Dietro questo “giochino” si cela l’orrore
del vero potere, il maccartismo, la mitridatizzazione della società, l’offrirsi
per conquistare, il donare per avere. Prigioniero
politico di Mario Lunetta non lascia nulla all’invenzione, intercetta la
realtà che supera di gran lunga la fantasia, si sposta con attenzione sui binari
dell’illecito per raccontare le nefandezze busconiane
come fossero la favola che avvelena i suoi (e)lettori. La politica, qui intesa
come malaffare, è, a scanso di equivoci, l’attività che più di tutte porta ad
una maggior compiutezza la partecipazione democratica nella vita di un uomo, e
a ragione è ritenuta ancora tale dalle parti più estreme della società civile,
da quelli, e sono tanti, che non vorrebbero più vedere Silver Buscón non solo
in Parlamento, ma fuori dal contesto socio-politico e democratico del Paese. Ma
sotto la regia plutocratica di Buscón, va detto, ci siamo noi come attori,
società abbastanza incivile, da confondere il diritto col favore, il privilegio
con la fortuna.

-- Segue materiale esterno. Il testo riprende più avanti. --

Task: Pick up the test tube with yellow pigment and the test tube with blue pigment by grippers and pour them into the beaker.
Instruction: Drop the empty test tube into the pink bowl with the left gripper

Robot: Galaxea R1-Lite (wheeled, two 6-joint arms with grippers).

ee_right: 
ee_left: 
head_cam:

Allora, in fondo, Prigioniero
politico vuole essere non solo un testo teatrale che impernia la sua forza
sull’orrore a cui gli italiani si sono assuefatti, ma stabilire un parametro di
riflessione (e tanti ce ne sono stati in Italia di testi e di libri che hanno
inquadrato e avvisato della pericolosità del buscónismo: Travaglio, Belpoliti,
Lunetta, Muzzioli, Portanova, Revelli, Fo, Cornaglia, la famiglia Guzzanti da
ultimo con il film Draquila, ecc.),
una letteratura e un giornalismo pro et contra principem che non si vedeva da
anni proliferare in questo Paese, tale per cui la morale del potere, oltre al
personalismo partitico e politico di specie che è sorto, consiste nel
riconoscere il suo concetto nel momento in cui si dà per contraddirsi. Laddove
c’è contraddizione c’è potere. Perché, credo, è anzitutto questa la lezione di
Lunetta, sia pur breve e sintetica, custodita dentro le pagine di questo testo
teatrale civile e sarcastico, molto ironico, ma altrettanto drammatico. Una
lezione politico-culturale incentrata sul presente, ma già straordinariamente proiettata
nel futuro, che fa di Prigioniero
politico un testo lungimirante e profetico.
«[…] Io non cado! Io cambio ruolo, semplicemente: non
più, per il momento, Presidente del Consiglio, Primo Ministro, Premier, ma
Prigioniero Politico. Ebbene sì: io mi proclamo prigioniero politico, mi commino gli arresti domiciliari prendendo
in contropiede quei pazzi criminali in toga che si fanno chiamare magistrati, e
mi infliggo tre mesi tre senza condizionale. Io, io in persona MI DICHIARO
PRIGIONIERO POLITICO. […] Sono solo e nient’altro che un prigioniero politico
autocondannato, lo ripeto. Il primo, e magari, l’ultimo in tutta la storia
della specie umana… Unico anche in questo.»